One bridge loan out of 3 is struggling to be repaid

The French Association of Bank Users (AFUB) is campaigning for the State to tackle the painful subjects of bridging loans as part of the bill reforming consumer loans.

The bridge loan is a very practical system which allows an individual to be able to finance the purchase of a home before selling his previous property. According to the formulas, the money advanced can be repaid in advance and without penalties by the repayment of the price of the sale of the old accommodation.

Meeting specific temporary financing needs

Meeting specific temporary financing needs

Limited to two years, the bridging loan is a credit instrument meeting specific temporary financing needs. In exchange for this facility, the rate of bridging loans is often much higher than that of a conventional mortgage. If the old property sells within a reasonable time (less than 2 years), the final invoice is acceptable to the individual.

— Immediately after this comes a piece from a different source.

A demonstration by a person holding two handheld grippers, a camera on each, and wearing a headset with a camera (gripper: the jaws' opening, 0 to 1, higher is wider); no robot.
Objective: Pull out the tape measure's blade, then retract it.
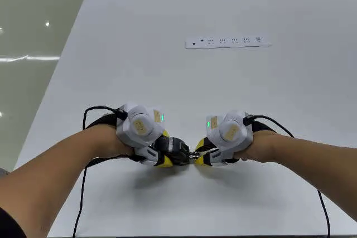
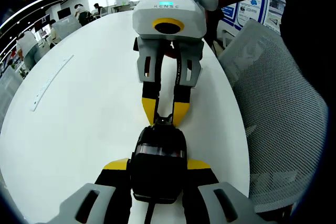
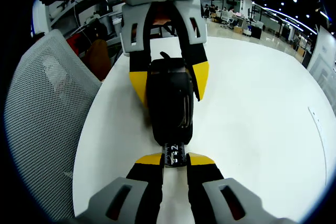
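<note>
Tape measure [image 3: 169,103] black, blade [image 3: 174,155] barely out

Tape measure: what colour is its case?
The tape measure has a black case; the left gripper view shows it best.

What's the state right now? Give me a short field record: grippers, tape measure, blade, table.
left gripper: shut on the tape measure, jaws on either side of its black case
right gripper: shut on the blade tip
blade: barely out, a short stub visible
table: white
power strip: on the far side, apart from the work
</note>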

When the good on the other hand has difficulty in selling like currently where the market of the real estate is in half mast, the weight of the double monthly payments (new housing and old) quickly becomes very difficult to manage. Faced with the repayment difficulties experienced by the owners, the State asked the banking establishments “to treat the bridging loans carefully and not to take advantage of the rescheduling to increase the interest” as the Minister of the Economy still reminded , Christine Lagarde lately.

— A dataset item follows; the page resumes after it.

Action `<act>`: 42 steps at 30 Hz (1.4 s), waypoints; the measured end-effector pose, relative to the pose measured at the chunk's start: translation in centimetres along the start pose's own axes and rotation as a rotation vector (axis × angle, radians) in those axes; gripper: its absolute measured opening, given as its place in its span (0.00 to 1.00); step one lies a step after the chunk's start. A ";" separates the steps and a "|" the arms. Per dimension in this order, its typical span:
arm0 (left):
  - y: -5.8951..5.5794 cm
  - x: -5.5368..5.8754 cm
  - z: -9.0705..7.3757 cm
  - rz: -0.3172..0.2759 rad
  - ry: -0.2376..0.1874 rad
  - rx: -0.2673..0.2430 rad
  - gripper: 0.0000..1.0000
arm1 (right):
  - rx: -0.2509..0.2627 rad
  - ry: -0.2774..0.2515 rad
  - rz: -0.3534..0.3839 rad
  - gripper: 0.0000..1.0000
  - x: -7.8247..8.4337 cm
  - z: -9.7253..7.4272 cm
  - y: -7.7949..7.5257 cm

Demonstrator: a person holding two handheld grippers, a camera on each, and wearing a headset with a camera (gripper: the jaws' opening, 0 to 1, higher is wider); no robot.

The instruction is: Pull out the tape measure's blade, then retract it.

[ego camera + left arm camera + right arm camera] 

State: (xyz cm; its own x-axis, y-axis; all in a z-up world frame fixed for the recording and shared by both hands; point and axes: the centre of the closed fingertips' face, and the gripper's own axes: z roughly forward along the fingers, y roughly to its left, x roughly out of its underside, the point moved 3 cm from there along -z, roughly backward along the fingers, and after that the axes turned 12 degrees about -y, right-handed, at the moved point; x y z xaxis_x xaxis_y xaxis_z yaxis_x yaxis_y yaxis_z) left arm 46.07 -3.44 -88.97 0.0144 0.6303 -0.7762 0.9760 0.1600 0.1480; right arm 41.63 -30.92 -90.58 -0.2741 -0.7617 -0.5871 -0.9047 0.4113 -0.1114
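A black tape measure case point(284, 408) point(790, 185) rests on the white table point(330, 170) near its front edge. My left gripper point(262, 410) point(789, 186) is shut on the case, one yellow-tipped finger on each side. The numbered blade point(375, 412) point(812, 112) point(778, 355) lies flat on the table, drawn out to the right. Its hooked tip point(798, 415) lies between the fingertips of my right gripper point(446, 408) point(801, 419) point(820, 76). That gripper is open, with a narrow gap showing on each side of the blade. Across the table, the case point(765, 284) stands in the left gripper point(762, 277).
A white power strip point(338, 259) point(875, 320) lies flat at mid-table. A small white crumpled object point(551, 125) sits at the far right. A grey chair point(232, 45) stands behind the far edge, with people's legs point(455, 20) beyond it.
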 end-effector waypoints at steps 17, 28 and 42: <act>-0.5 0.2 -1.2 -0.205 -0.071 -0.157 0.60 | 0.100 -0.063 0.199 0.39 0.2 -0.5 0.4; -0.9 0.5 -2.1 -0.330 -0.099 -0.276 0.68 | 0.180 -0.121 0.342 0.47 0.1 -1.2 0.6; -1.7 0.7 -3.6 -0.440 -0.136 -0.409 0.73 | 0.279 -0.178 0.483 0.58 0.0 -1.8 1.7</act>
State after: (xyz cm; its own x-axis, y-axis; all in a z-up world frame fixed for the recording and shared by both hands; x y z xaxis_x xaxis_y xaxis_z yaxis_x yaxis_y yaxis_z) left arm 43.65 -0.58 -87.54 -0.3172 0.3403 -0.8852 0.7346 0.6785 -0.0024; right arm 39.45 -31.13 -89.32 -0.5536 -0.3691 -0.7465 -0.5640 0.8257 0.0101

Rescheduling to increase the interest

Rescheduling to increase the interest

This precaution taken with subscribers of bridging loans has, in the opinion of the French Association of Bank Users (AFUB), been insufficient. In fact, in an interview given to the Expansion, the president of AFUB Serge Maître expressed his concern. “Out of 100,000 bridging loans in France, around a third is in bad repayment. These credits represent an outstanding amount of around 5 billion USD. The solutions recommended by the AFUB go far beyond the few avenues launched by the government since the association calls in particular for a moratorium of at least two years for borrowers in order to take into account the development of the real estate and economic crisis . The association also believes that the state could stand surety to avoid sinking bank accounts.